Urban transportation systems have a hierarchical structure which essentially comprise of freeways and urban roads providing the interrelated infrastructure for mobility and accessibility. The dissimilar traffic flow dynamics of freeway and the urban network challenge the traffic control problem for mixed urban networks. During rush period, integration of the freeways and urban roads will enhance performances compared with separate control policies. An efficient control policy would manage the traffic flow distribution between the urban network and the freeway. The mixed control policy can affect the route choice, thereby the flow distribution, to optimize the whole traffic network [1, 2]. To determine an efficient traffic control strategy, the macroscopic fundamental diagram is a useful modern concept to characterize an urban traffic network.
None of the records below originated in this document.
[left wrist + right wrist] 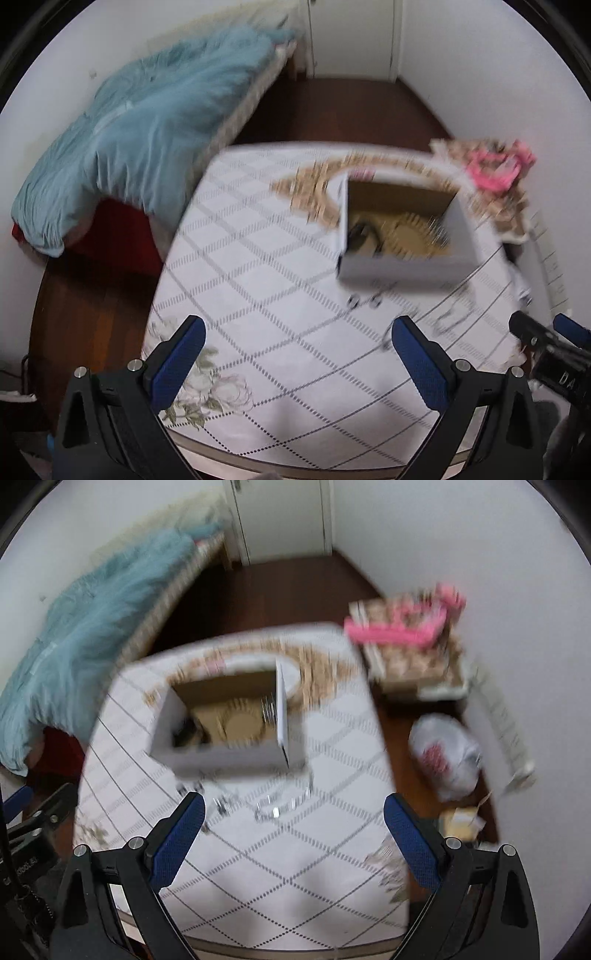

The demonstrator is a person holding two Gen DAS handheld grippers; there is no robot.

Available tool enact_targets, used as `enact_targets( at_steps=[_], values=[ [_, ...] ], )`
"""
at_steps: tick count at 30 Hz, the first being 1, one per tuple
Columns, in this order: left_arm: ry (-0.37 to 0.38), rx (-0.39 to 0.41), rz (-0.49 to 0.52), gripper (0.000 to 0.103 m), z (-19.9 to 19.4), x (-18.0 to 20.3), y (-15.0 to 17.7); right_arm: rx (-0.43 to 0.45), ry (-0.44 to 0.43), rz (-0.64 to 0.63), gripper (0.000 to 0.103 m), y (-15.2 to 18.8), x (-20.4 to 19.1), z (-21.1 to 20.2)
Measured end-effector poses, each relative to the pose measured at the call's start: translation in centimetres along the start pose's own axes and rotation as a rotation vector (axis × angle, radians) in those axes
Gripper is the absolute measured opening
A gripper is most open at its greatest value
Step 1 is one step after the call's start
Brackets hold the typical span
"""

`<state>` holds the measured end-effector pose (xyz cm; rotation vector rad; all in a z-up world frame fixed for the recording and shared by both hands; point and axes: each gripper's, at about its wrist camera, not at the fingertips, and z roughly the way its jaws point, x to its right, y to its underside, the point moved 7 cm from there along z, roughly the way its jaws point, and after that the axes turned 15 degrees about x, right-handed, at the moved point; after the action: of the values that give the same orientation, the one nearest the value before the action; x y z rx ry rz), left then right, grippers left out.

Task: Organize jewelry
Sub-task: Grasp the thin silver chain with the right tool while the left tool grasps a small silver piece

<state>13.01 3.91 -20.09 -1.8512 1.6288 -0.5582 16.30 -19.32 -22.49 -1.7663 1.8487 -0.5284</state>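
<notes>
1. here we hold the left gripper point(297, 354) and the right gripper point(293, 832) low over the patterned tabletop point(295, 878), both with jaws wide apart and gripping nothing.
2. just ahead, small blurred jewelry pieces point(273, 806) lie loose on the cloth, near the box front.
3. beyond them sits the open white box point(402, 229), some items inside.
4. farther off, a blue blanket point(140, 129) covers the bed.

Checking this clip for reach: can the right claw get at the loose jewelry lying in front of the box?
Probably yes. The right claw is open, and the jewelry lies on the bare tablecloth just ahead, short of the box. Blur hides detail.
</notes>
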Motion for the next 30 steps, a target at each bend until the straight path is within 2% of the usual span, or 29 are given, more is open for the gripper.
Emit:
enact_targets(
  at_steps=[3, 9, 11, 13, 14, 17, 18, 19, 20, 23, 26, 27, 30],
  values=[
    [-0.02, -0.064, 0.02, 0.103, 2.4, 0.0, 2.4, -0.068, 0.01, 0.044, 0.098, 2.5, 1.3, 3.8],
    [-0.029, -0.132, 0.06, 0.103, 5.4, 0.9, 4.7, -0.083, 0.062, 0.075, 0.09, 3.8, 3.3, 8.7],
    [-0.027, -0.152, 0.063, 0.103, 6.1, 1.3, 5.1, -0.088, 0.074, 0.059, 0.082, 3.8, 3.3, 9.9],
    [-0.022, -0.173, 0.06, 0.103, 6.7, 1.5, 5.5, -0.097, 0.076, 0.038, 0.064, 3.8, 3.2, 11.0],
    [-0.02, -0.177, 0.059, 0.103, 6.8, 1.5, 5.7, -0.108, 0.078, 0.02, 0.06, 4.1, 2.9, 11.5],
    [-0.008, -0.185, 0.063, 0.103, 7.0, 1.6, 6.2, -0.056, 0.113, -0.067, 0.045, 3.8, 1.7, 11.7],
    [0.005, -0.189, 0.058, 0.103, 7.0, 1.8, 6.3, -0.053, 0.106, -0.067, 0.035, 3.7, 1.4, 11.7],
    [0.022, -0.191, 0.048, 0.102, 7.0, 1.9, 6.5, -0.052, 0.104, -0.075, 0.012, 3.7, 1.1, 11.6],
    [0.042, -0.194, 0.038, 0.102, 6.9, 2.1, 6.8, -0.055, 0.099, -0.082, 0.006, 3.8, 0.8, 11.5],
    [0.106, -0.202, 0.031, 0.101, 6.7, 3.4, 7.3, -0.058, 0.083, -0.075, 0.005, 4.1, 0.9, 10.9],
    [0.167, -0.185, 0.046, 0.094, 6.3, 5.4, 7.4, -0.071, 0.064, -0.019, 0.005, 5.2, 2.1, 9.5],
    [0.176, -0.182, 0.053, 0.094, 6.3, 5.9, 7.3, -0.073, 0.06, 0.0, 0.0, 5.6, 2.6, 9.0],
    [0.204, -0.172, 0.078, 0.091, 6.4, 7.8, 7.4, -0.074, 0.051, 0.059, 0.0, 6.6, 4.0, 7.3]
  ],
)
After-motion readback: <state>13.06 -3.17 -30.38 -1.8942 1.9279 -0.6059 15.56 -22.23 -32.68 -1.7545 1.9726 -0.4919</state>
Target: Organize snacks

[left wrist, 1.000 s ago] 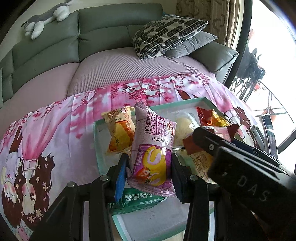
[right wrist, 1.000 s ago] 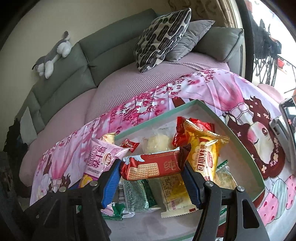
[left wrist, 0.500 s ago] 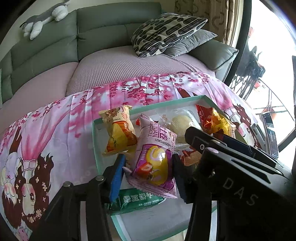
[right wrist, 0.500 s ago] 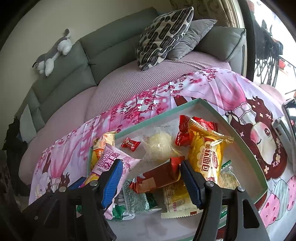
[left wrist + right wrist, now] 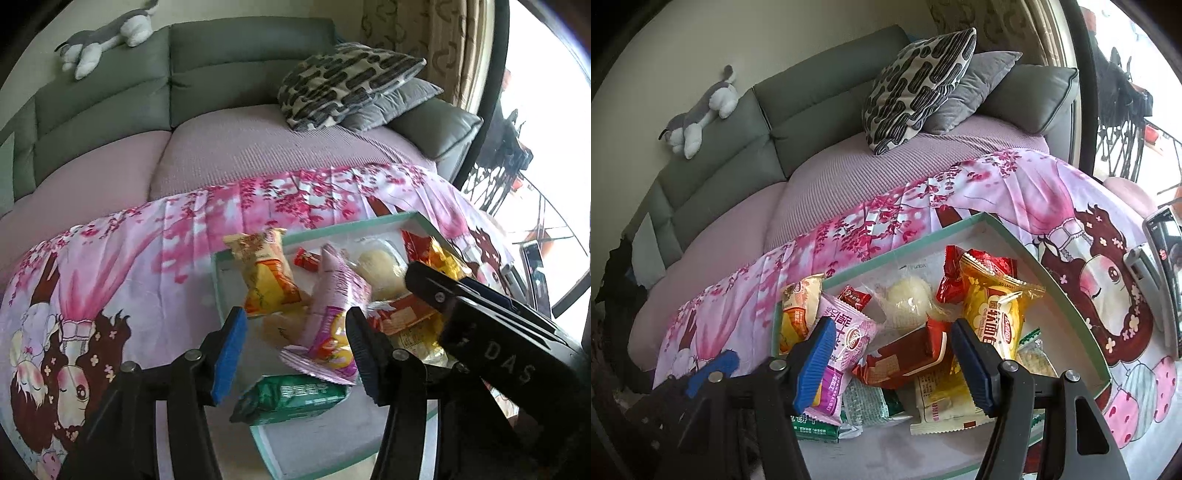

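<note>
A mint-rimmed tray [image 5: 332, 230] [image 5: 1067, 291] on the pink cloth holds several snack packs. My left gripper [image 5: 295, 354] is open; the purple roll pack [image 5: 332, 317] lies loose in the tray, leaning by its right finger. My right gripper [image 5: 890, 365] is open above the red biscuit pack [image 5: 908, 354], which lies on the other packs. A yellow pack [image 5: 993, 321], a white round cake [image 5: 908, 299], an orange pack [image 5: 266, 277] and a green pack [image 5: 291, 397] also lie in the tray.
The pink printed cloth [image 5: 129, 266] covers the table. A grey sofa [image 5: 184, 110] with pillows [image 5: 919, 85] and a plush toy [image 5: 698, 118] is behind. A phone [image 5: 1163, 251] lies at the right. The right gripper's body [image 5: 498, 343] crosses the left wrist view.
Both grippers opened. The purple roll pack dropped from my left gripper into the tray, and the red biscuit pack dropped from my right gripper onto the packs.
</note>
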The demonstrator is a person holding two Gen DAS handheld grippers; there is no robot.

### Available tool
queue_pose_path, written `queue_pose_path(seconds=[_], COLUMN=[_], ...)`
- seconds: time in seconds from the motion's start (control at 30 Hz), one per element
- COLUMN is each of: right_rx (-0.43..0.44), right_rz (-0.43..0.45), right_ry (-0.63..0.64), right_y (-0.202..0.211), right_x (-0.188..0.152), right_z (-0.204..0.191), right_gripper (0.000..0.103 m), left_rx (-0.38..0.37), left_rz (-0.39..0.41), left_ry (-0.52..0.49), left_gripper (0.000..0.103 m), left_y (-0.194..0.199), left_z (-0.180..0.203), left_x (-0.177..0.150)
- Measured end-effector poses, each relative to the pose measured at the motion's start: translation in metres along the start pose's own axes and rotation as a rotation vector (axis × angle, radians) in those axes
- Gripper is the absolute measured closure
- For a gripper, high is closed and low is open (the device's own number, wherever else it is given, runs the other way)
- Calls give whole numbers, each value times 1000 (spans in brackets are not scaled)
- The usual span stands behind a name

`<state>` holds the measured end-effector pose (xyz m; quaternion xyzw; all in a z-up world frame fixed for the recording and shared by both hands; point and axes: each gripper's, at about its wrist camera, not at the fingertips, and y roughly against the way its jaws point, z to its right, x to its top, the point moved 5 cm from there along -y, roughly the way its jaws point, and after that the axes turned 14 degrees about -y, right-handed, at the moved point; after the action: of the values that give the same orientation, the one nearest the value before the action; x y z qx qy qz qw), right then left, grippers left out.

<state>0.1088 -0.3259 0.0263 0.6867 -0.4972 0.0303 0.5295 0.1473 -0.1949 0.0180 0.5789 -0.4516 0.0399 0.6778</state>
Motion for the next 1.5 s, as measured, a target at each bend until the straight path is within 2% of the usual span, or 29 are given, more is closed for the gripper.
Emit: queue_pose_path(seconds=[0.17,0.27,0.4,0.47,0.53,0.8,0.93,1.13,1.2,1.5], right_rx=[-6,-16,-19,-23,-28,-42,-46,-49,-46,-43], right_rz=[-9,-21,-32,-38,-42,-59,-61,-58,-53,-41], right_ry=[7,26,55,69,83,139,163,191,194,212], right_y=[-1,-5,-7,-9,-10,-14,-14,-15,-15,-10], right_x=[-1,-4,-8,-10,-12,-19,-23,-26,-27,-29], right_z=[-1,-3,-9,-12,-16,-28,-33,-39,-40,-44], right_gripper=[34,34,34,31,23,22,0,0,0,0], left_rx=[43,93,117,135,148,219,265,314,322,344], left_rz=[13,6,-17,-32,-39,-67,-82,-96,-94,-65], left_ry=[60,116,180,210,240,328,337,339,348,363], left_gripper=[46,46,46,46,46,25,18,14,4,4], left_y=[7,9,6,4,4,3,2,-1,-1,7], left_z=[-23,-44,-66,-76,-86,-115,-124,-133,-135,-142], left_x=[-3,-9,-18,-23,-28,-43,-48,-54,-56,-56])
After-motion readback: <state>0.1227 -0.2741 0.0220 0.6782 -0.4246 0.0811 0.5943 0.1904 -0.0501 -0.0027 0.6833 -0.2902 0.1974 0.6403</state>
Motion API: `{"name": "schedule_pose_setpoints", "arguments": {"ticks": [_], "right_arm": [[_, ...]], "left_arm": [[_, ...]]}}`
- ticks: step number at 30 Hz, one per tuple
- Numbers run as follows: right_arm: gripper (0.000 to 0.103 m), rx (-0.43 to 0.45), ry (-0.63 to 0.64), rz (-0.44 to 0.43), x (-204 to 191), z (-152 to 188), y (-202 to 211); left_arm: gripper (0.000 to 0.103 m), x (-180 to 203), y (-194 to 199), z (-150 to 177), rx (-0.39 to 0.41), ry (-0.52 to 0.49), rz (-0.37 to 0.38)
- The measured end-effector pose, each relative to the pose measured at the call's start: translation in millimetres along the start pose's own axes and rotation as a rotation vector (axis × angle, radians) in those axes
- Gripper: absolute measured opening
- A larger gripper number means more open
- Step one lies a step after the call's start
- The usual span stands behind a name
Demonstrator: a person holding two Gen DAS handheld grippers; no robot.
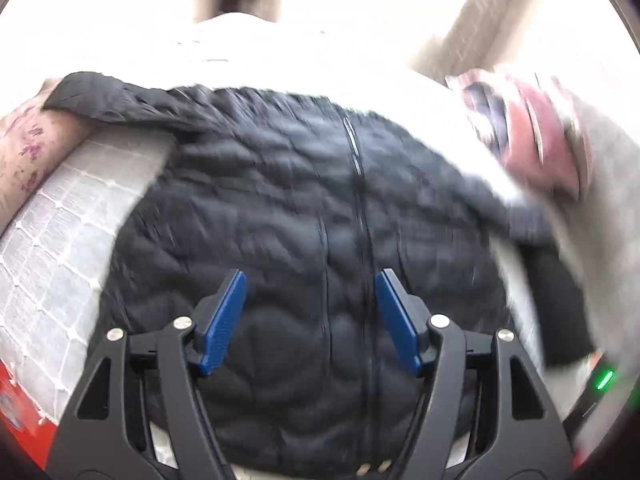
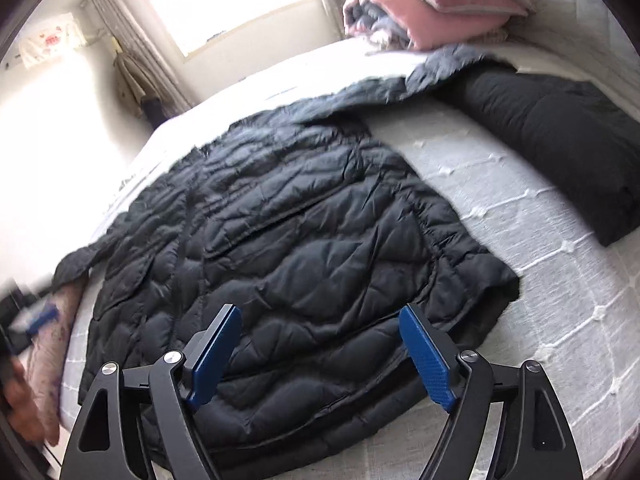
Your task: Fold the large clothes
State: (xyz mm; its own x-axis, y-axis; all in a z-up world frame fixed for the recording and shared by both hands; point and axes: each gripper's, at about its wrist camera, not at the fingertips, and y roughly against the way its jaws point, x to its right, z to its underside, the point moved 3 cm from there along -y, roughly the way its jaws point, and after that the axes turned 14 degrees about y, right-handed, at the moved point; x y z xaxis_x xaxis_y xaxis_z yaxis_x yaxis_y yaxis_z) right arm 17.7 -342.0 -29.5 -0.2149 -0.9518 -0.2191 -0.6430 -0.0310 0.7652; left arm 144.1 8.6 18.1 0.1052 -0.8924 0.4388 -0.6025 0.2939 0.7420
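jacket (image 2: pixel 280 240): quilted cloth, slight sheen | bedspread (image 2: pixel 540 240): matt woven cloth | fingers (image 2: pixel 426 360): blue textured plastic

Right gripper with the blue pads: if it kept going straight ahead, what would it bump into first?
Probably the black quilted puffer jacket spread on the bed; the open right gripper points down at its hem, nothing between, though depth is unclear.

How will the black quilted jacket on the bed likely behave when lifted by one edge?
The jacket would probably flop and drape: it already lies flat, creased. Its puffy quilting suggests it is light for its bulk. The faintly shiny shell may be slippery.
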Motion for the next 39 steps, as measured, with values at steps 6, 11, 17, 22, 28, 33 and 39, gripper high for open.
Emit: {"name": "schedule_pose_setpoints", "arguments": {"ticks": [6, 11, 17, 22, 28, 33, 39], "right_arm": [[0.082, -0.158, -0.064, -0.04, 0, 10, -39], [0.082, -0.215, 0.038, 0.097, 2, 24, -46], [0.082, -0.158, -0.076, 0.149, 32, 28, -26], [0.082, -0.024, -0.101, 0.184, 47, 3, 7], [0.083, -0.07, -0.196, 0.089, 76, -17, -11], [0.083, -0.248, -0.07, 0.209, 75, -9, -53], [0.064, -0.215, -0.096, 0.218, 79, 8, -44]], "left_arm": [[0.079, -33, -56, -1, -0.018, 0.074, -0.085], [0.077, -72, -119, 41, -0.255, 0.13, -0.15], [0.077, -69, -108, 39, -0.269, 0.124, -0.09], [0.077, -78, -97, 22, -0.232, 0.125, -0.072], [0.078, -109, -104, -8, -0.172, 0.176, -0.157], [0.078, -122, -104, -9, -0.2, 0.209, -0.142], [0.078, -163, -95, -21, -0.167, 0.298, -0.206]]}}
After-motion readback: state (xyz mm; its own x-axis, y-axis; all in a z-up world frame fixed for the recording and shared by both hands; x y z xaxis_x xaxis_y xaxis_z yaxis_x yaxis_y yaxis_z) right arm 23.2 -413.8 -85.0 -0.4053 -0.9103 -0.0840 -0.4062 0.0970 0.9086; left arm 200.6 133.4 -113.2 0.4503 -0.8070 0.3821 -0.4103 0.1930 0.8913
In previous practice, traffic engineers analyze each link of a large network but they don’t have any idea about the traffic flow characteristics of whole network. With individual link characteristic data, it is very difficult to predict the traffic flow of a network. In last 7-8 years, considerable amount of research has focused on the macroscopic

fundamental diagram (MFD). The idea of the Macroscopic Fundamental Diagram (MFD) has developed to establish a relationship between volume and density from empirical and simulation data in homogeneous urban network regions during the last decade [3]. The MFD is basically used to understand traffic flow characteristics in complex urban network. It is also used to evaluate the performance of traffic control strategies in a network. The MFD has been observed for homogeneous urban network regions from empirical and simulation data to improve mobility and to decrease delays in traffic flow, [3]. The shape of the MFD generally depends on the network topology, traffic flow, rate of incoming traffic, peak/off peak period, vehicle route choice, the signal timing plans of the intersections [4], and the infrastructure characteristics [5]. From the previous studies, it is found that homogeneous networks have a well-defined MFD, whereas heterogeneous networks might not have a well-defined MFD [6]. A conceptual macroscopic fundamental diagram is shown in figure 1-1.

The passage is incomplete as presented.